Neu! Diskutierende CDU!

Ronald Pofalla, der Generalsekretär der CDU, befindet sich auf »Dialogtour«, den Entwurf für das neue Grundsatzprogramm der Partei in der Tasche. Beim Auftakt im Konrad-Adenauer-Haus mit der Bundeskanzlerin war die Jungle World dabei. von daniel steinmaier

Sommerreisen sind etwas Schönes. Man kann mit den verschiedensten Menschen aus fremden Gegenden Deutschlands ins Gespräch kommen. Um die geht es, die Menschen. Insbesondere in der CDU. Um die Menschen, die so sind, wie die CDU sie sieht und haben möchte. Es geht um die von Gott geschaffenen, freien, verantwortlichen, leistungsbereiten und solidarischen Menschen. So steht es in ihrem neuen Grundsatzprogramm. Und darum, um das neue Grundsatzprogramm der CDU, geht es auf der Sommerreise ihres Generalsekretärs Ronald Pofalla.

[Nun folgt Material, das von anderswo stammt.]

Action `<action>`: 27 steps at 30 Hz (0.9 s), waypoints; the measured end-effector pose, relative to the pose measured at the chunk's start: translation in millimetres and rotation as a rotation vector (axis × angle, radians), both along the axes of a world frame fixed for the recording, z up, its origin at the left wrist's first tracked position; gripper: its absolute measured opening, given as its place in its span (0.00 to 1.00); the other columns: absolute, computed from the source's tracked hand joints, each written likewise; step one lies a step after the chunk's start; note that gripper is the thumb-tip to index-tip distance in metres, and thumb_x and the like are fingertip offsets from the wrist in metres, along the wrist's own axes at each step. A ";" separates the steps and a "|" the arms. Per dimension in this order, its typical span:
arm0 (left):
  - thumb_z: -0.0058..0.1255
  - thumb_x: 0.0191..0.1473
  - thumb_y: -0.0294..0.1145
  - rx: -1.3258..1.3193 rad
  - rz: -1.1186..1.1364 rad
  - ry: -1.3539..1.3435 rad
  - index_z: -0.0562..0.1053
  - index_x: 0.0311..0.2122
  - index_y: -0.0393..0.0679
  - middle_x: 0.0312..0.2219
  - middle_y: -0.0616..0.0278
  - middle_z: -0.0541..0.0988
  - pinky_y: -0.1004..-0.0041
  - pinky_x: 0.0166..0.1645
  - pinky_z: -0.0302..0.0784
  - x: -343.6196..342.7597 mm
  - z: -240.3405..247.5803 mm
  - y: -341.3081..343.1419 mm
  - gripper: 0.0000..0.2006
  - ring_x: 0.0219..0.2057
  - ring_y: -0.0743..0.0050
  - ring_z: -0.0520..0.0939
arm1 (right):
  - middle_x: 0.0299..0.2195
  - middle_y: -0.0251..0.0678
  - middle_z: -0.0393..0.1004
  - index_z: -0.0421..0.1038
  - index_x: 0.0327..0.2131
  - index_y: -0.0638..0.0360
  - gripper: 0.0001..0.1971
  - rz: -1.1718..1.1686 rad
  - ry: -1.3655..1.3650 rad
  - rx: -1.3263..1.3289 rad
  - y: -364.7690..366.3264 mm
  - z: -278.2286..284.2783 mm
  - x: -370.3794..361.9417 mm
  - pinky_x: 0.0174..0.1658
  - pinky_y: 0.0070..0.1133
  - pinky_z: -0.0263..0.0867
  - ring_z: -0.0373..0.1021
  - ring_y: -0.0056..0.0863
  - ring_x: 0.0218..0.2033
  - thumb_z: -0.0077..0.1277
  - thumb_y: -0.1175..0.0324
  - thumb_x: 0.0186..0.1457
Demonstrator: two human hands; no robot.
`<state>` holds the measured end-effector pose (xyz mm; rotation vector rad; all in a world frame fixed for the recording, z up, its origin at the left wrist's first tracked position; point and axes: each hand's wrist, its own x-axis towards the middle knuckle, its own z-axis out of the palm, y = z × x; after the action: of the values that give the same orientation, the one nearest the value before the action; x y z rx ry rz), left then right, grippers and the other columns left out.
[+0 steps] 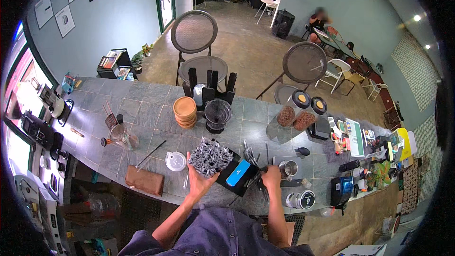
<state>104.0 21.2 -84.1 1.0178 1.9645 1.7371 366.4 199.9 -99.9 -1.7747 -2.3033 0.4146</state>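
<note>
My left hand (201, 180) is closed round the near side of a bushy bunch of shiny grey and black strips (212, 155), seen end-on. Beside it lies a black tray or box (231, 189) with a bright blue rectangular packet (238, 173) on it. Thin dark sticks (250, 154), perhaps straws, lie loose along its right side. Next to these my right hand (271, 178) has its fingers bent in; what they grip is hidden. A metal cup (287, 169) on a flat scale (296, 180) stands just right of that hand.
A white lid (176, 161) and brown pouch (144, 180) lie left. Beyond are stacked wooden coasters (185, 111), a dark ribbed dripper (218, 114) and a black holder (208, 92). Two bean jars (303, 120), a white canister (303, 199) and a blue-black box (341, 191) stand right.
</note>
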 end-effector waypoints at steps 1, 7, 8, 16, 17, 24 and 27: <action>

Im neuen Grundsatzprogramm der CDU stehen viele schlaue Sätze. Weil es sich um Grundsätze handelt, braucht man nicht viele Kommas. Da steht etwa: »Freiheit umfasst Rechte und Pflichten.« Und: »Die erste und wichtigste Gemeinschaft ist die Familie.« Oder: »Viele Menschen wollen und können länger arbeiten.« Auch: »Wettbewerb ist nicht nur in der Wirtschaft ein wichtiges Prinzip.« Schließlich, etwas komplexer: »Die gesellschaftliche Integration von Zuwanderern auf der Basis der Leitkultur in Deutschland ist ein wichtiger Beitrag zur kulturellen Sicherheit.« Alles sehr plausibel. Eine Glanzleistung zeitgenössischen deutschen Denkens.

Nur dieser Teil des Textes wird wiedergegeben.